If the answer is the latter, your scheduler is not optimizing utilization. It is distributing forecasting error across a cluster that was never correctly sized. Better bin-packing on a mispriced cluster produces a more efficiently idle cluster. That is not efficiency. It is precision waste.

The AI Infrastructure scheduling conversation almost always starts at the wrong layer — tooling selection, queue configuration, autoscaling policy — when it should start with four questions that have nothing to do with Kubernetes.

The Demand Model Preflight

Before you talk about schedulers, answer four questions:

What is your real concurrency floor? Not peak theoretical demand. The minimum sustained parallel work your cluster must support without queue collapse. If you cannot answer this number from measurement, you do not have a demand model — you have an assumption.

What is burst, and what is noise? If demand spikes for ninety seconds, does that justify permanent GPU allocation — or should it queue? Burst that is shorter than your cold-start window is noise. Noise should not drive provisioning decisions. It should drive queue tolerance design.

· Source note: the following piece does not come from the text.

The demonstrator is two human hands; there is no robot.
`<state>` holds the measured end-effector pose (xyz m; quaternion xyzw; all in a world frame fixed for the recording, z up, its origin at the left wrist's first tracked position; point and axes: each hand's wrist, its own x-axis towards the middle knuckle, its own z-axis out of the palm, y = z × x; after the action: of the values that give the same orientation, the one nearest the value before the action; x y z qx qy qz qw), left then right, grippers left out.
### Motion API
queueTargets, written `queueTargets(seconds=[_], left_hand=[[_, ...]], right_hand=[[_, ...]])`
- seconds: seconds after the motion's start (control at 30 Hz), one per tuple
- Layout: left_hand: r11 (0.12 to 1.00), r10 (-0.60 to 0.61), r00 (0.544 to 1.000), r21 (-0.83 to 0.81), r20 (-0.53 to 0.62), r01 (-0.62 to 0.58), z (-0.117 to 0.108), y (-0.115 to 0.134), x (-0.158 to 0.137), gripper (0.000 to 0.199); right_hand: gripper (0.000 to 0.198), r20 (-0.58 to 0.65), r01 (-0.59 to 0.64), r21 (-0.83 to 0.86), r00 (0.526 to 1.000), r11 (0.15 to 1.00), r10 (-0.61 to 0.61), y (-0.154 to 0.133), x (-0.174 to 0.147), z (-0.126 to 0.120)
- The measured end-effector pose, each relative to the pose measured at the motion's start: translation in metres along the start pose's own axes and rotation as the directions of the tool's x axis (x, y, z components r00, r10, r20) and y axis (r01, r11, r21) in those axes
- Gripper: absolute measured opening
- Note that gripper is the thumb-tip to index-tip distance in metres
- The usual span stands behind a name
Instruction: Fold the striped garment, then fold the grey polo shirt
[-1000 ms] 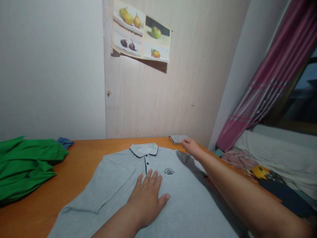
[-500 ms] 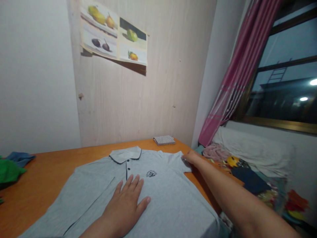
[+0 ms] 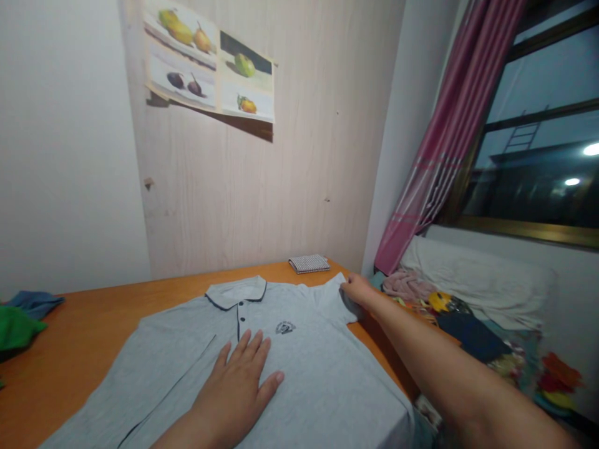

How long does work stay resident? A model loaded in VRAM is not active work. If memory stays hot longer than compute stays busy, utilization is already overstated before the scheduler runs a single job. This is the loaded ≠ active failure from Tuesday, restated as a measurement question.

What can wait, and for how long? Scheduling starts with tolerated latency. If every workload is marked urgent, none of them are schedulable efficiently. The answer to this question is also the design brief for your admission control layer — which is exactly where Kueue fits, as you will see in Section 4.

If you cannot answer all four questions from data rather than assumption, the scheduler conversation is premature.

What Correct GPU Demand Modeling Looks Like

GPU scheduling demand modeling inputs Kubernetes architecture diagram
The demand model is the real scheduling layer. Everything else enforces it.

This is the section most GPU scheduling posts skip entirely. It is also the most important one.

Demand modeling for GPU workloads is not capacity planning in the traditional sense — it is a structured accounting of how work actually arrives, how long it occupies hardware, and what the cost of waiting looks like across different workload classes. Inference observability tooling exists precisely because this data is available if you instrument for it. Most teams don’t.

Here are the seven inputs a correct demand model requires, and what getting each one wrong actually costs:

Request concurrency. Not how fast the cluster can serve one request, but how many requests arrive in parallel during a sustained operating window. If you modeled single-thread throughput, your cluster is sized for a workload that never actually runs. Concurrency is the input that most directly determines cluster shape.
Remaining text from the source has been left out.